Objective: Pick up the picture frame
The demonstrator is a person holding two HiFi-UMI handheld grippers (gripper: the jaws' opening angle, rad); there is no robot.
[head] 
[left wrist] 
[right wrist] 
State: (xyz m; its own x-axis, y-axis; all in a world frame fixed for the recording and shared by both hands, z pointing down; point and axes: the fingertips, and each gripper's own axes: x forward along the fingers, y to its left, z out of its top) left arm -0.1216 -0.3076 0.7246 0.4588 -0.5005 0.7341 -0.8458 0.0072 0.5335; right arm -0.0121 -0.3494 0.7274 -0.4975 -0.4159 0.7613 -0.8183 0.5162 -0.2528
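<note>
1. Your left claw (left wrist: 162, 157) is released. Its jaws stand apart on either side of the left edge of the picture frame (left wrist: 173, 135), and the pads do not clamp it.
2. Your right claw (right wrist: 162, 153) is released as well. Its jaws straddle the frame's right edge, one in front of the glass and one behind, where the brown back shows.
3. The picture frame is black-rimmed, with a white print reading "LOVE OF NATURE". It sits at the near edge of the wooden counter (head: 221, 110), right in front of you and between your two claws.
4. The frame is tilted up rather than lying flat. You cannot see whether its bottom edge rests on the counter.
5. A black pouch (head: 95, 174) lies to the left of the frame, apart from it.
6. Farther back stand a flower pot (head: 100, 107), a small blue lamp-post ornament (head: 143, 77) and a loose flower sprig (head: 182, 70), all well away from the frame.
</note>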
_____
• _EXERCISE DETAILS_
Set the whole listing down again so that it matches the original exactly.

• _RESPONSE TO THE EXERCISE_
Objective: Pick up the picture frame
The demonstrator is a person holding two HiFi-UMI handheld grippers (gripper: the jaws' opening angle, rad); there is no robot.
[head] 
[left wrist] 
[right wrist] 
State: (xyz m; its own x-axis, y-axis; all in a world frame fixed for the recording and shared by both hands, z pointing down; point and axes: the fingertips, and each gripper's own axes: x forward along the fingers, y to its left, z out of its top) left arm -0.1216 -0.3076 0.7246 0.4588 -0.5005 0.7341 -0.8458 0.0072 0.5335; right arm -0.0121 -0.3494 0.7274 -0.4975 -0.4159 0.7613 -0.8183 0.5162 -0.2528
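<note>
1. Your left claw (left wrist: 162, 157) is released. Its jaws stand apart on either side of the left edge of the picture frame (left wrist: 173, 135), and the pads do not clamp it.
2. Your right claw (right wrist: 162, 153) is released as well. Its jaws straddle the frame's right edge, one in front of the glass and one behind, where the brown back shows.
3. The picture frame is black-rimmed, with a white print reading "LOVE OF NATURE". It sits at the near edge of the wooden counter (head: 221, 110), right in front of you and between your two claws.
4. The frame is tilted up rather than lying flat. You cannot see whether its bottom edge rests on the counter.
5. A black pouch (head: 95, 174) lies to the left of the frame, apart from it.
6. Farther back stand a flower pot (head: 100, 107), a small blue lamp-post ornament (head: 143, 77) and a loose flower sprig (head: 182, 70), all well away from the frame.
</note>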

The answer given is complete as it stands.